■ About this exercise ■
Beginning with the first line, please return the entries exactly through the line that contains "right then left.", and leave out all later lines.

■ Records from a collection ■
──────
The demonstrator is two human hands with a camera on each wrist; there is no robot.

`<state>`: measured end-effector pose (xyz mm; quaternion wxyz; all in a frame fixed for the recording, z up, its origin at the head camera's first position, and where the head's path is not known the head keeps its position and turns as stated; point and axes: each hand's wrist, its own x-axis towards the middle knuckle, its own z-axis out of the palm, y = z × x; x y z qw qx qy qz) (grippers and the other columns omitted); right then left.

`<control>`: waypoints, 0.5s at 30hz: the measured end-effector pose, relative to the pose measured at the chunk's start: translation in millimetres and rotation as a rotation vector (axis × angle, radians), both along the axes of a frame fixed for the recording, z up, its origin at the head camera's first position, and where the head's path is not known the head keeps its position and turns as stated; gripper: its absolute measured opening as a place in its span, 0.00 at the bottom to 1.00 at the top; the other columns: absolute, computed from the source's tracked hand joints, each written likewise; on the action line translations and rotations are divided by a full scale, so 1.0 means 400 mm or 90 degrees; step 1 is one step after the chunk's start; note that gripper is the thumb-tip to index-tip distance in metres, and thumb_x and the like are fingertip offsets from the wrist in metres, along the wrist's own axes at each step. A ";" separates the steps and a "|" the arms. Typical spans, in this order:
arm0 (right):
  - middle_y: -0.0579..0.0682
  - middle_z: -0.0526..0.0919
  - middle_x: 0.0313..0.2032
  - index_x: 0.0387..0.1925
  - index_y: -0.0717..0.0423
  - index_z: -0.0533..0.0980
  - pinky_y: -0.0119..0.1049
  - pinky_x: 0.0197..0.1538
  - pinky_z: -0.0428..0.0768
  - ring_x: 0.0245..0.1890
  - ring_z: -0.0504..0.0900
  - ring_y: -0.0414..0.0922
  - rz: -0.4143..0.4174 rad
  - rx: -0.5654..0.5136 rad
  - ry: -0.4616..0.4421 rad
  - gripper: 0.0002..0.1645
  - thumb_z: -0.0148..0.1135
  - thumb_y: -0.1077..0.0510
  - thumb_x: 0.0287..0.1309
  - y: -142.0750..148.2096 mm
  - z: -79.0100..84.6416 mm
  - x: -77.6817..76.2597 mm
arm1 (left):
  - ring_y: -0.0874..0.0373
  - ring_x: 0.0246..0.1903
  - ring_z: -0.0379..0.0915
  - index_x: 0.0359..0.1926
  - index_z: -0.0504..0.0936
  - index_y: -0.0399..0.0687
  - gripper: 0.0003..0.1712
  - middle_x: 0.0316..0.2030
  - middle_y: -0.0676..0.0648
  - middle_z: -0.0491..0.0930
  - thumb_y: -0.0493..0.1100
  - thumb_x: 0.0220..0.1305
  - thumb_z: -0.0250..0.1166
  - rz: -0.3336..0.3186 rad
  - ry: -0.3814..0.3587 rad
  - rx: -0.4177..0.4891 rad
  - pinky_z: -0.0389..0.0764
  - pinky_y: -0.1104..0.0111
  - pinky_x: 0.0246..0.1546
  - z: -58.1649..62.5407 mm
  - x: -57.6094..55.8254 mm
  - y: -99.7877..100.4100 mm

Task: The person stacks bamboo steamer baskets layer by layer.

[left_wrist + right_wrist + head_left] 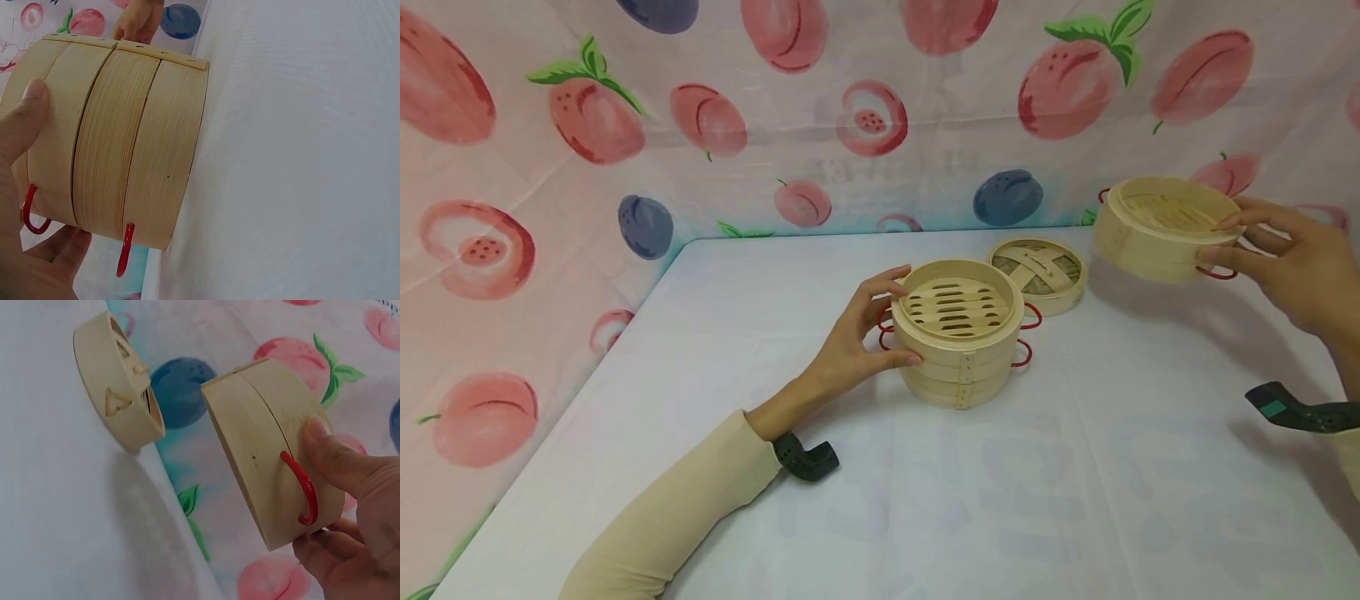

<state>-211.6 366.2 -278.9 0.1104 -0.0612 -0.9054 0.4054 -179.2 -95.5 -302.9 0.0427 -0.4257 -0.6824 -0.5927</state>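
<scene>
Two bamboo steamer baskets (958,367) with red loop handles stand stacked on the white table, the slatted floor of the upper one showing. My left hand (868,329) grips the upper basket by its left side, thumb in front and fingers at the back rim. Off to the right, my right hand (1292,254) holds a third steamer basket (1150,242) above the table, thumb on its outer wall near a red handle (301,487). Between them lies the round steamer lid (1037,275) with a woven cross-strip top, just behind the stack.
The white table (1075,483) runs back to a fruit-printed cloth (925,125) that hangs behind it and along the left. A dark wrist device (807,457) sits on the left wrist, another (1300,408) on the right.
</scene>
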 end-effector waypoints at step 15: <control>0.39 0.53 0.65 0.50 0.43 0.73 0.26 0.41 0.68 0.60 0.56 0.53 0.017 -0.011 0.015 0.25 0.64 0.46 0.48 -0.087 0.065 0.031 | 0.39 0.56 0.59 0.53 0.57 0.28 0.39 0.64 0.38 0.50 0.23 0.40 0.68 0.001 0.001 -0.003 0.62 0.51 0.54 0.000 -0.001 0.000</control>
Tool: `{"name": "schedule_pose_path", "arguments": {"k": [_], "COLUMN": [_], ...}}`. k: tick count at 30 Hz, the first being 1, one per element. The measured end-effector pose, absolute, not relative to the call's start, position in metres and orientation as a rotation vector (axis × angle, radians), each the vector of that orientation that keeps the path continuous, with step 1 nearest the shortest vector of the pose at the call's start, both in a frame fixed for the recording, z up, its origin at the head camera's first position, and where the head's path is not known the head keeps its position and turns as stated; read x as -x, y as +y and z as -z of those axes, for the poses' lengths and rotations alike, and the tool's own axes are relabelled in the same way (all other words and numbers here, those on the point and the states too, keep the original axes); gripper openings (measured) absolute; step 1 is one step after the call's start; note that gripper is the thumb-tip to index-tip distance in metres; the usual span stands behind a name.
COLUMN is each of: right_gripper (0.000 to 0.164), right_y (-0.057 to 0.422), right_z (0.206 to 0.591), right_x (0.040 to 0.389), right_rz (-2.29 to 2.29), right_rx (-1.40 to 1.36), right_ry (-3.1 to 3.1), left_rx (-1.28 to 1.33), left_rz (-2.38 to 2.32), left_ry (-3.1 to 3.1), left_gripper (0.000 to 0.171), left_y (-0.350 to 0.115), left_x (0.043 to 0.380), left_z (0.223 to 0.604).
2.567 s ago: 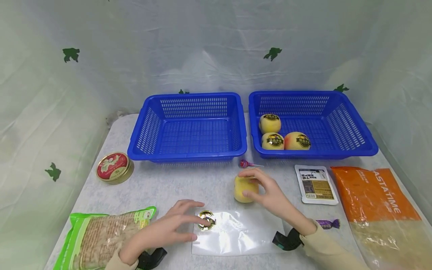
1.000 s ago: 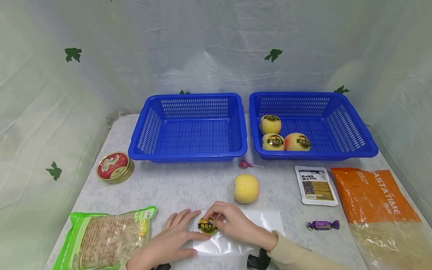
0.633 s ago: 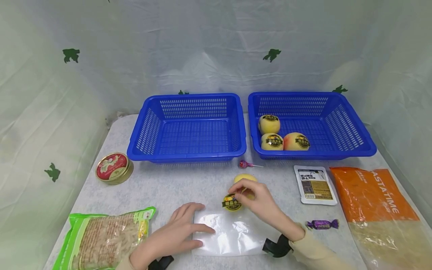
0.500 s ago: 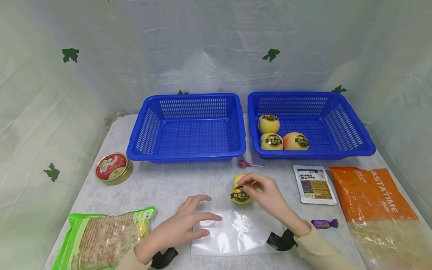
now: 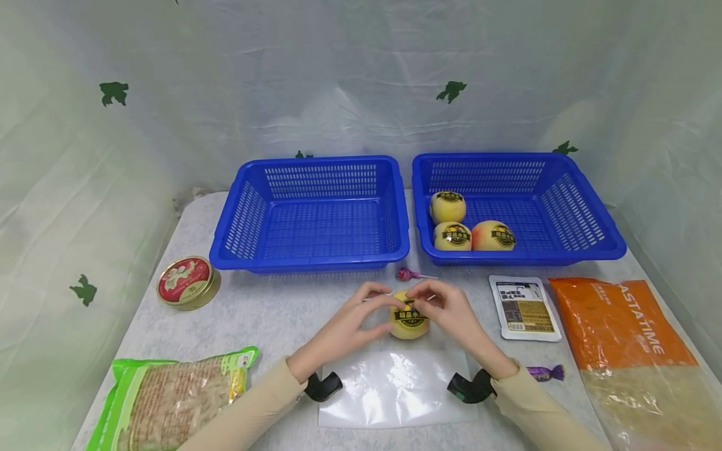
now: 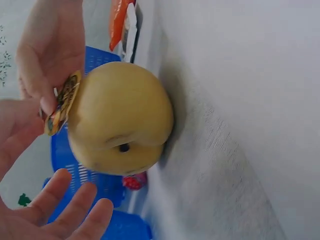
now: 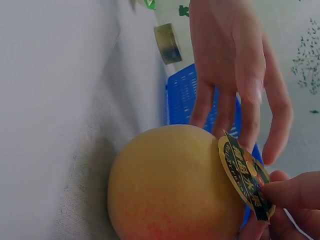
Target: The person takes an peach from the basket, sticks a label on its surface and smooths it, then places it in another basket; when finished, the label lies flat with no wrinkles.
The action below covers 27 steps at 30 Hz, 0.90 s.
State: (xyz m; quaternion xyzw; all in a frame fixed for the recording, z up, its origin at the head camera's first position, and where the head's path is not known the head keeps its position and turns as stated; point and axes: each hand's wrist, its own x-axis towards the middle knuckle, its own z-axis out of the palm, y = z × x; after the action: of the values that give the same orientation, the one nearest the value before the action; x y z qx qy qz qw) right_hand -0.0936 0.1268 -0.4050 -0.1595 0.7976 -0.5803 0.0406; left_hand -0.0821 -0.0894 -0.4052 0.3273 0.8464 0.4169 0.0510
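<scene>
A yellow peach (image 5: pixel 407 334) sits on the table between both hands; the right wrist view shows a red blush low on its side. My right hand (image 5: pixel 451 316) pinches a round black-and-gold sticker (image 7: pixel 244 172) between thumb and index finger. The sticker stands against the peach, its edge tilted off the skin near my fingertips. My left hand (image 5: pixel 351 327) is at the peach's left with fingers spread, index fingertip right at the sticker's upper edge and thumb apart from it. In front lies a clear, glossy plastic sheet (image 5: pixel 389 391).
Behind are two blue baskets, the left one (image 5: pixel 310 260) and the right one (image 5: pixel 536 255), which holds three stickered peaches (image 5: pixel 448 210). Around lie a lollipop (image 5: pixel 406 274), red-topped tin (image 5: pixel 188 282), green-edged bag (image 5: pixel 180 394), white packet (image 5: pixel 524 307), purple candy (image 5: pixel 544 373) and orange bag (image 5: pixel 626 326).
The right hand let go of the peach, peeled the sticker off the plastic sheet and carried it to the peach. The left hand moved from the sheet up to the peach's left side.
</scene>
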Motion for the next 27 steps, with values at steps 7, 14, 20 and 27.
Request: {"name": "schedule_pose_path", "arguments": {"k": [7,14,20,27], "right_gripper": [0.014,0.008,0.014,0.022], "right_y": [0.122,0.133,0.140,0.138], "right_z": [0.391,0.418,0.423,0.424], "right_x": [0.088,0.094,0.098,0.102], "right_rz": [1.770,1.697,1.830,1.882], "right_rx": [0.543,0.536,0.454,0.260], "right_ry": [2.516,2.590,2.180,2.015], "left_rx": [-0.888,-0.735,-0.616,-0.515], "left_rz": [-1.418,-1.583,-1.669,-1.720], "left_ry": [2.516,2.344,2.225,2.097], "left_gripper": [0.021,0.017,0.010,0.013], "left_y": [-0.072,-0.069,-0.067,-0.064], "left_x": [0.094,0.104,0.111,0.108], "left_z": [0.417,0.426,0.420,0.401]}}
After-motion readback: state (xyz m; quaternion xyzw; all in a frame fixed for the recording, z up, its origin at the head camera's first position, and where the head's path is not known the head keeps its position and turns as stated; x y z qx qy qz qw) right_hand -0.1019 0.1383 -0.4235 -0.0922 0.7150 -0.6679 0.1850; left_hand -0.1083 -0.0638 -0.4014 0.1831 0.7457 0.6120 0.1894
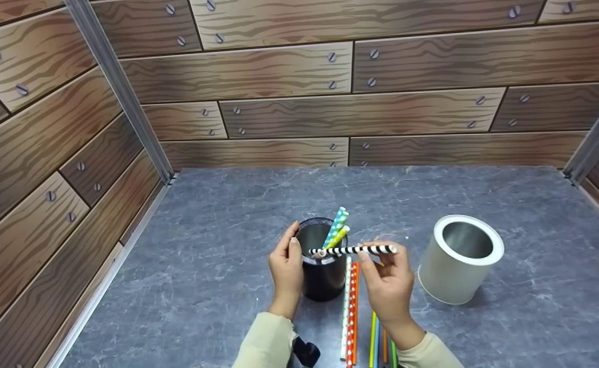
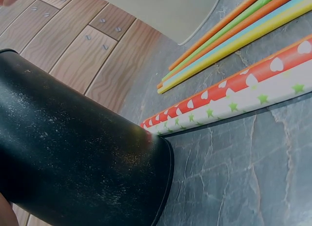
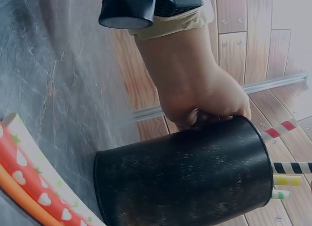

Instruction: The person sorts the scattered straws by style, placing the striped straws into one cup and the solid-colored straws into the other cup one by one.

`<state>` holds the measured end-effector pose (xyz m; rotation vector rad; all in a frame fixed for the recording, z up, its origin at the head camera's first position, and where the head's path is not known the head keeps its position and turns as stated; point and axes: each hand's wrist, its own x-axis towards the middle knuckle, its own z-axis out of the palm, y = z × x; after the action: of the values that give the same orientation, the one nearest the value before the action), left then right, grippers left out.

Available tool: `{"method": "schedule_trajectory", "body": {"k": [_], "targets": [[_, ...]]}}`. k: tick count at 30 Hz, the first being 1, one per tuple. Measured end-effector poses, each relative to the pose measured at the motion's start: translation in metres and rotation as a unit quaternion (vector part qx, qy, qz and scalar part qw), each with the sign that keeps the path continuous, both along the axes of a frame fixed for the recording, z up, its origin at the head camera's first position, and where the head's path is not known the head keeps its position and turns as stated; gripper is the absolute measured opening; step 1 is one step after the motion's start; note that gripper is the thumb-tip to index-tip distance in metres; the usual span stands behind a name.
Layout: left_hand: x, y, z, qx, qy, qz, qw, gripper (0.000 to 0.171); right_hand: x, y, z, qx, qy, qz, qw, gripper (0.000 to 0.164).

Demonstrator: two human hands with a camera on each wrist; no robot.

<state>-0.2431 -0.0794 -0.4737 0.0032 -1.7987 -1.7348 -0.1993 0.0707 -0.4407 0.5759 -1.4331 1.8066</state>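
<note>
While the left hand (image 1: 286,268) grips the black cup (image 1: 324,281) by its left side, high up near the rim, the right hand (image 1: 391,286) pinches a black-and-white striped straw (image 1: 349,250) between thumb and fingers on the cup's right. Seen from the head, that straw crosses the near edge of the cup's mouth, its tip inside the rim's outline; how deep it sits, if at all, I cannot tell. Out of the cup lean a teal striped straw (image 1: 333,229), a green striped straw (image 1: 345,216) and a yellow striped straw (image 1: 339,235), towards its right edge; a red-and-white striped straw (image 3: 282,130) pokes past the rim too.

Room is tightest at the cup's near right, where a white straw with green stars (image 1: 346,317), a red straw with white hearts (image 1: 351,322) and an orange straw (image 1: 356,317) lie just beside its base. Farther right of the cup, several thinner coloured straws (image 1: 374,340) run partly beneath the right arm, and a white can (image 1: 450,276) stands well apart. Left of and behind the cup, the marbled table (image 1: 217,240) stretches widely to its edges against the plank-patterned walls (image 1: 279,117).
</note>
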Motion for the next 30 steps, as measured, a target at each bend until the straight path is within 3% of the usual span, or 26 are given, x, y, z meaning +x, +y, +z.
{"method": "schedule_trajectory", "body": {"k": [11,17,23,30], "targets": [[0.000,0.001,0.001,-0.001,0.000,0.005,1.0000,0.030,-0.002,-0.009,-0.008,0.065,-0.060,-0.003,0.996,0.021],[0.000,0.001,0.000,-0.006,0.001,0.008,0.9999,0.030,-0.003,-0.009,-0.009,0.119,-0.095,-0.037,0.988,0.018],[0.000,0.001,0.001,-0.004,0.002,0.008,1.0000,0.030,-0.006,-0.011,-0.006,0.167,-0.101,-0.068,0.978,0.018],[0.000,0.001,0.002,-0.005,0.006,0.005,1.0000,0.030,-0.009,-0.012,-0.003,0.198,-0.147,-0.073,0.966,0.015]]}}
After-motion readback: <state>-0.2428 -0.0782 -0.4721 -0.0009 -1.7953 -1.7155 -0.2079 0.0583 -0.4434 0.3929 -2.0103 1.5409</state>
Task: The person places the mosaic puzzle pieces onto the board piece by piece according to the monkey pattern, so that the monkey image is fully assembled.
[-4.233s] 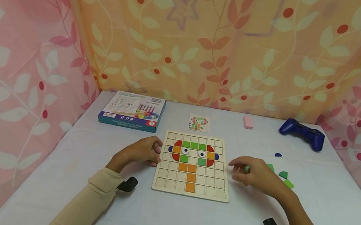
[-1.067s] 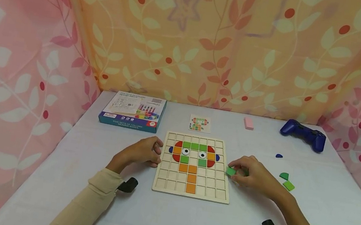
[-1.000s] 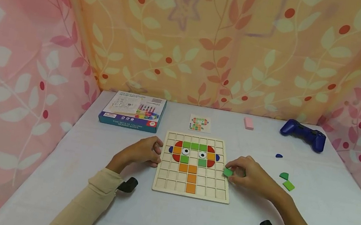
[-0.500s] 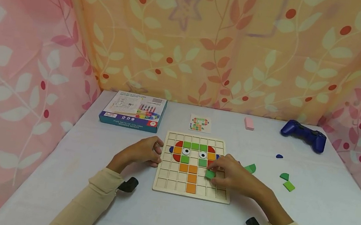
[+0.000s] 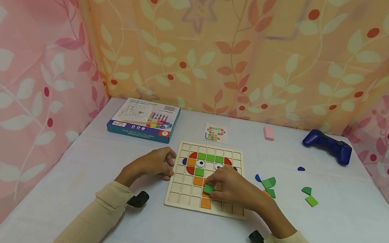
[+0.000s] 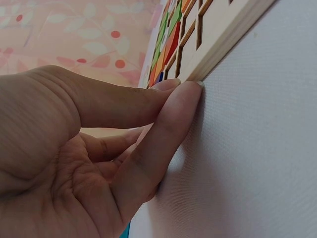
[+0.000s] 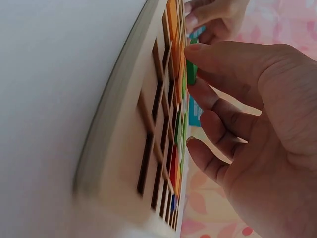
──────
■ Answer to this exercise ■
The demonstrator is two human hands with a camera on each wrist; there is no robot.

`<state>`: measured end-effector pose (xyz mm; quaternion wxyz; all in a frame fixed for the recording, z up, its origin at the head camera's first position, and where the head's path is not known the head keeps its position and turns as stated; point and axes: each hand's wrist, its own x-axis towards the middle knuckle, its own z-axis out of the palm, y = z × x; x y z qw qx qy qz) (grippers and the other columns omitted); right then left.

No additional answer text is required.